The next day, at the President’s first meeting with our transition team, he told us that he would not be asking for the resignations of anyone in the Nixon cabinet or White House staff. He was concerned that anyone he asked to leave might be thought to have some link to the Watergate scandal. Kindness was a defining trait of Ford’s life. He didn’t want to put the stigma of Watergate on anyone unfairly. He had also decided that he would keep Al Haig on as White House chief of staff. So within hours of becoming president, Ford indicated that he planned to keep the Nixon administration intact—Nixon’s cabinet and those of his advisers not facing criminal charges.
As Ford filled us in on his decisions, he told us that he expected his friends “to give me hell” when we disagreed with him.5 I was deeply concerned about the approach he had just announced, and I found an early opportunity to tell him so. “Mr. President, you can’t argue with your position that if someone in the cabinet is doing a good job they shouldn’t be removed,” I said to him. “But let me argue it anyway.”
I told him it was tough to govern in the best of times and this was the worst of times. If he maintained what was seen as a discredited administration, the impression would be that it was business as usual in Washington, D.C. He needed to make enough changes fast so that all of those who stayed on would be seen as having been selected by him. All of those who left would be seen as leaving not because of any Watergate taint but simply because a new president wanted to bring in his own team.
“That’s interesting, Don,” Ford replied. He said he did want his own people, but he didn’t want to get rid of anyone currently at the White House except for reasons of performance.
I countered that I believed that in this unusual situation that was exactly the wrong approach. I urged him instead to sit people down and say that his decision to make a change was not a question of their performance, but that he needed his own personnel. Ford said he’d consider the idea but wasn’t about to make any changes soon.6
As for Al Haig, I thought both the President and Al would have been better served had Ford promptly announced that Haig would stay on for a brief transition period and then return to the military. The decision to keep Haig as chief of staff complicated both Haig’s and the transition team’s work. How could our group reach a decision that ran counter to the chief of staff’s? The situation also was a difficult one for Haig, since some of those who had worked for Ford on his vice presidential staff viewed Haig and his associates as “Nixon people” who might be making decisions not necessarily in the new President’s best interest. Some on Nixon’s staff, in turn, saw the Ford team as amateurs and, as such, time-consuming distractions. But Ford did not relent on this matter, either. I was quickly beginning to appreciate a quality of President Ford’s that I had not fully understood when we were in Congress. Once he made up his mind, he could be stubborn. This left our transition team little to do except work on administrative and lower-tier personnel issues.
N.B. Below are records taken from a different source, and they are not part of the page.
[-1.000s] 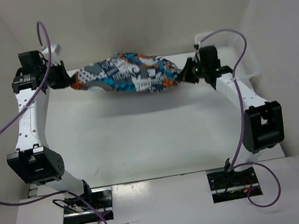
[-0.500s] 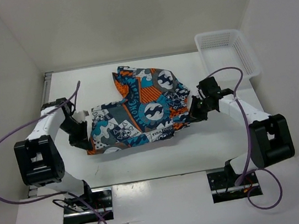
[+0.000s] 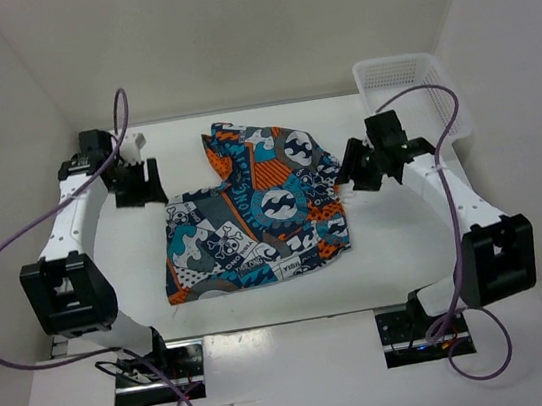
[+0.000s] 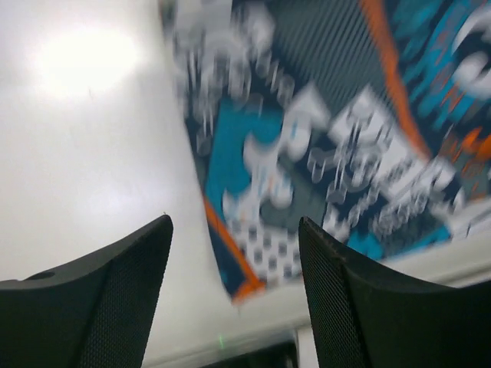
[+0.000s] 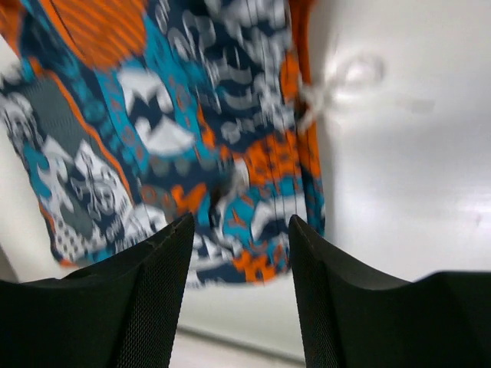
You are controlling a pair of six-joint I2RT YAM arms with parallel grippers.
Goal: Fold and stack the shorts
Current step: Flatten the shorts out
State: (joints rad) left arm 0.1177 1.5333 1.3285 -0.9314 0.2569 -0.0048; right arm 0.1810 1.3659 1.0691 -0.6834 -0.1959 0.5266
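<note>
Now the shorts lie spread on the table, no longer held; our left hand and right hand gape empty. Folding and stacking remain.

The left arm rises from its base at 7 o'clock, elbow folded at 8 o'clock, forearm reaching to the left gripper near 9 o'clock, jaws spread and empty. The right arm runs from 5 o'clock to the right gripper at 3 o'clock, jaws likewise parted, gripping nothing.
</note>
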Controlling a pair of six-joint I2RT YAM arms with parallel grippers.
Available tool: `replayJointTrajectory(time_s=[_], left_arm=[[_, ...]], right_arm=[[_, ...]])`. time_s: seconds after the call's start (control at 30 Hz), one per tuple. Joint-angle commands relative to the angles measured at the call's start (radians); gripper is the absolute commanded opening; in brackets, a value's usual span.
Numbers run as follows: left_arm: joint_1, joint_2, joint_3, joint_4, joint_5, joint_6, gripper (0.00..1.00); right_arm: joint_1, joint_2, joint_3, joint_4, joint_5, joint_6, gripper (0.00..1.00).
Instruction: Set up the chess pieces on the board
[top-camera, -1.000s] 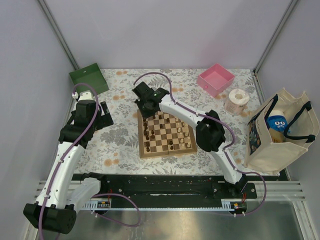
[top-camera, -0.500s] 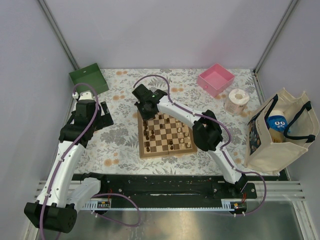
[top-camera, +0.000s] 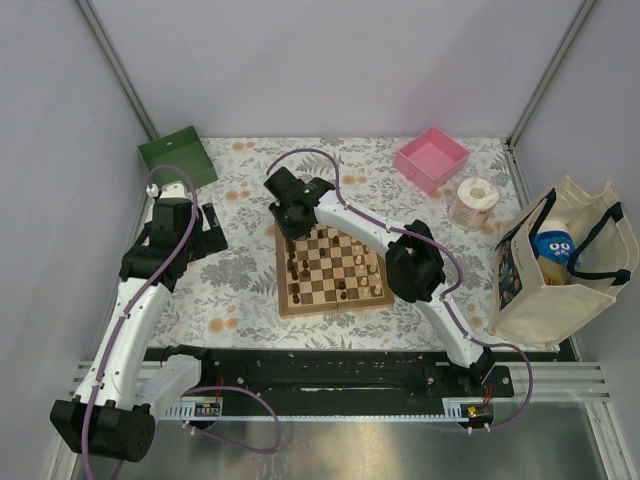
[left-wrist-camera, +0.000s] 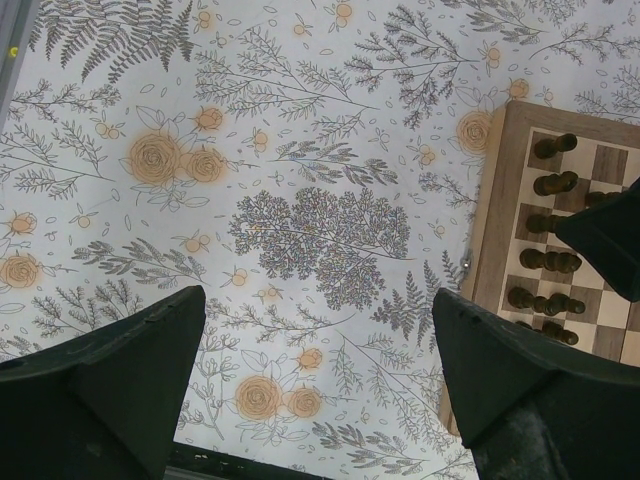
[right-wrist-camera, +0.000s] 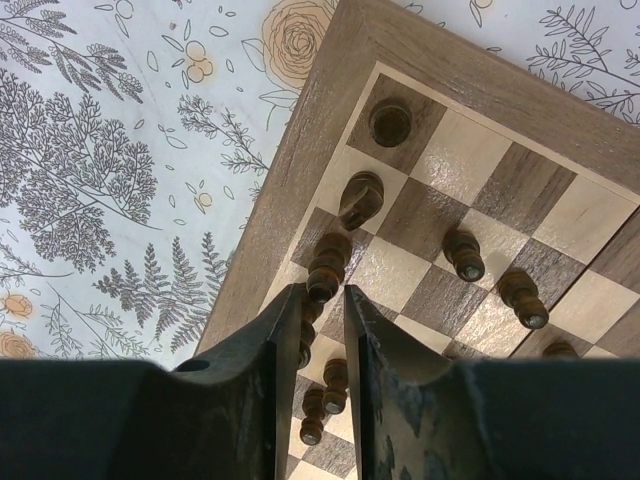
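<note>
The left gripper (left-wrist-camera: 318, 300) is hanging spread wide over the flowered counter (left-wrist-camera: 300, 120), holding nothing, just left of the board (top-camera: 335, 304). Dark pieces (right-wrist-camera: 360, 195) are lining the board's left edge, while others, along with pale pieces (top-camera: 360, 259), are sitting scattered mid-board, so the setup is looking partly done. The right gripper (right-wrist-camera: 322, 292) is hovering over that dark row with its fingers narrowly apart. I cannot tell whether it is pinching a piece. Only the right wrist view is showing the corner square filled, and only the top view is showing the whole board.
</note>
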Motion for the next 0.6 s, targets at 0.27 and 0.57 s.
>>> replayJointTrajectory(time_s=[0.27, 0.57], left_arm=[[0.010, -0.006, -0.003, 0.039, 0.011, 0.000, 0.99], [0.009, -0.019, -0.009, 0.038, 0.002, -0.003, 0.99]], right_arm=[[0.008, -0.135, 0.039, -0.015, 0.009, -0.038, 0.42], [0.007, -0.249, -0.034, -0.006, 0.105, -0.067, 0.47]])
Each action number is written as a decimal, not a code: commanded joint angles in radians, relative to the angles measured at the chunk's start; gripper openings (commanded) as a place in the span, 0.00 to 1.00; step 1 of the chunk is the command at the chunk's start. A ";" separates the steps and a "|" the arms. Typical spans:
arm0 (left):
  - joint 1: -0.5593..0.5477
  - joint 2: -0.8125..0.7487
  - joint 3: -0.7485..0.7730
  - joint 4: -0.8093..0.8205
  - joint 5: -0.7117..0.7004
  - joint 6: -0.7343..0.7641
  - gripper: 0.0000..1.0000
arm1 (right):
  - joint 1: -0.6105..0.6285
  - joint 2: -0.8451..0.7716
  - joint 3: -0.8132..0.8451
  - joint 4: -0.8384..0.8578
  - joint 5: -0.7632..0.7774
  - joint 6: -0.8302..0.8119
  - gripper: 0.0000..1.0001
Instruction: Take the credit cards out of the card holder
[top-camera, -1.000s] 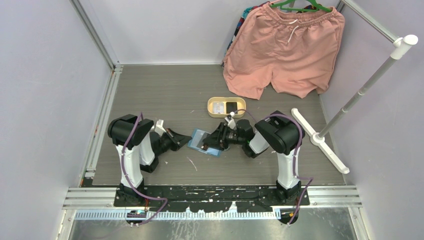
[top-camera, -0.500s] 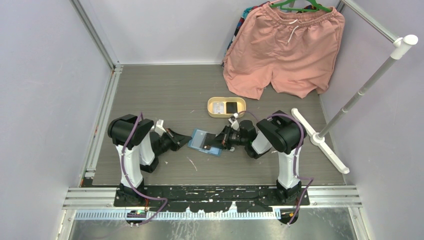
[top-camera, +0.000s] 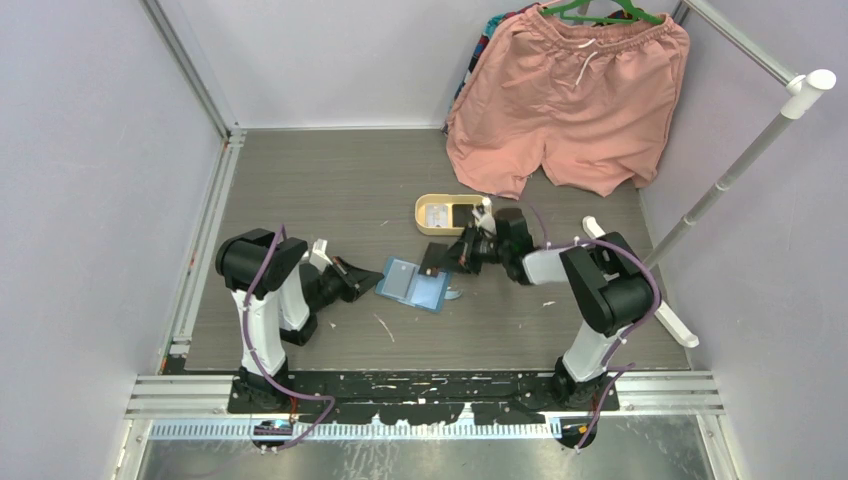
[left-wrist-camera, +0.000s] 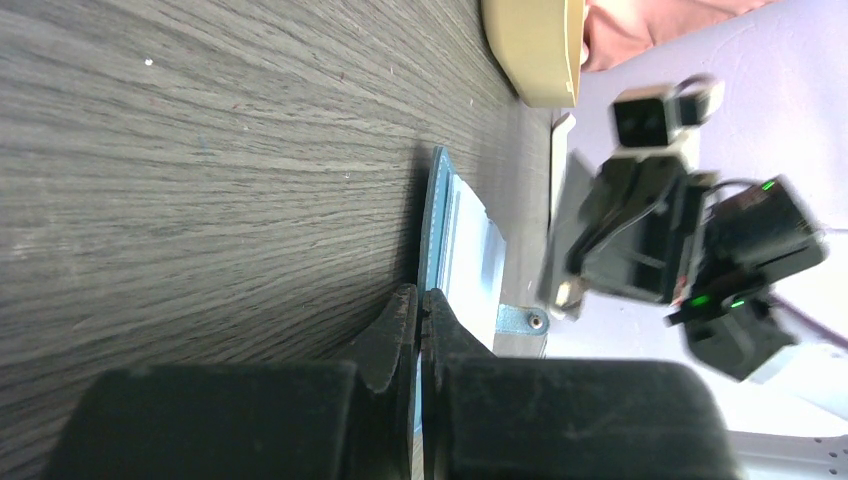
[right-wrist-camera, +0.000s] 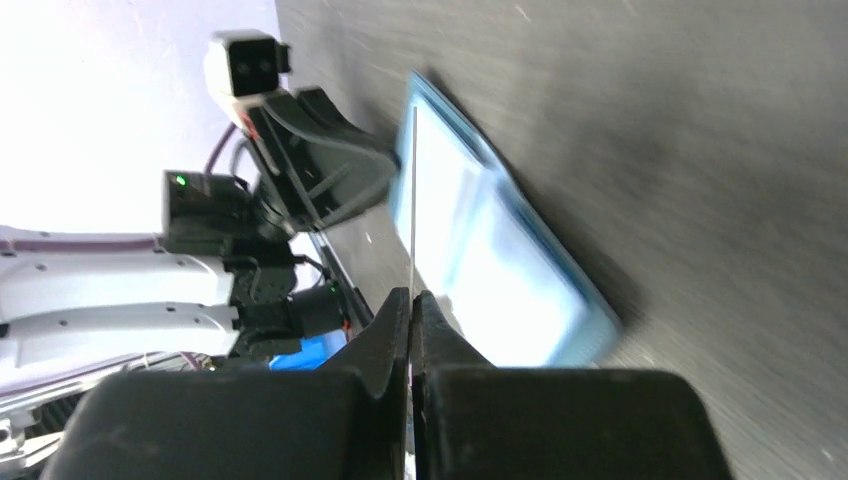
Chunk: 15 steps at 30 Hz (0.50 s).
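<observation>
- Hardest thing to read: in my right wrist view the dark thin rectangular card (top-camera: 434, 258) is edge-on. It's only a hairline poking past my fingertips, so there's no face or colour to see there.
- My right pincer (right-wrist-camera: 411, 300) is pressed together on that card. Only the top view shows it as a dark tilted slab, just beside the holder's far-right corner. I can't tell if the two are touching.
- The teal-blue folding card holder (top-camera: 412, 285) lies open on the grey wood-grain table (top-camera: 330, 190) between my arms, pale blue inside facing up. It's blurry in the right wrist view.
- My left pincer (left-wrist-camera: 420, 310) is squeezed together, tips right at the holder's left edge. My own fingers block the spot, so I can't tell whether any of that edge is caught between them.
- The left wrist view picks up the holder's small snap tab (left-wrist-camera: 522, 320), which is barely a speck from the top.
- The oval tan tray (top-camera: 428, 206) sits just far of the holder. A pale card (top-camera: 437, 215) lies in it with something dark beside it, and my right arm covers the tray's right end. The left wrist view gets only its outer wall, cut off by the frame.
- Only the top view has the salmon-pink shorts (top-camera: 570, 100) at far right, with the hanger cropped, and the white rack stand (top-camera: 640, 280).
</observation>
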 joint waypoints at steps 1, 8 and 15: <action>-0.026 0.142 0.020 -0.137 -0.111 0.155 0.00 | -0.011 -0.112 0.313 -0.578 -0.015 -0.364 0.01; -0.026 0.143 0.037 -0.138 -0.085 0.153 0.00 | -0.156 0.022 0.668 -0.950 -0.070 -0.487 0.01; -0.024 0.126 0.036 -0.137 -0.057 0.153 0.00 | -0.239 0.157 0.906 -1.229 -0.043 -0.620 0.01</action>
One early and highly visible indication of Ford’s presidential decision making would be his nomination for vice president, the country’s third in two years. The nominee would have to be confirmed by both houses of a Democratic-controlled Congress. Ford consulted with people from both parties and I recommended that the selection be a figure well known to the public, to avoid any more unsettling surprises.7 Among the more serious contenders were George Herbert Walker Bush of Texas, then serving as the chairman of the Republican National Committee, and Nelson Rockefeller, the former governor of New York. Rockefeller was being strongly recommended by two of Ford’s most influential advisers, Mel Laird and Bryce Harlow. At Ford’s request, I was the third person asked to fill out the extensive paperwork required to be considered for his vice presidential nomination.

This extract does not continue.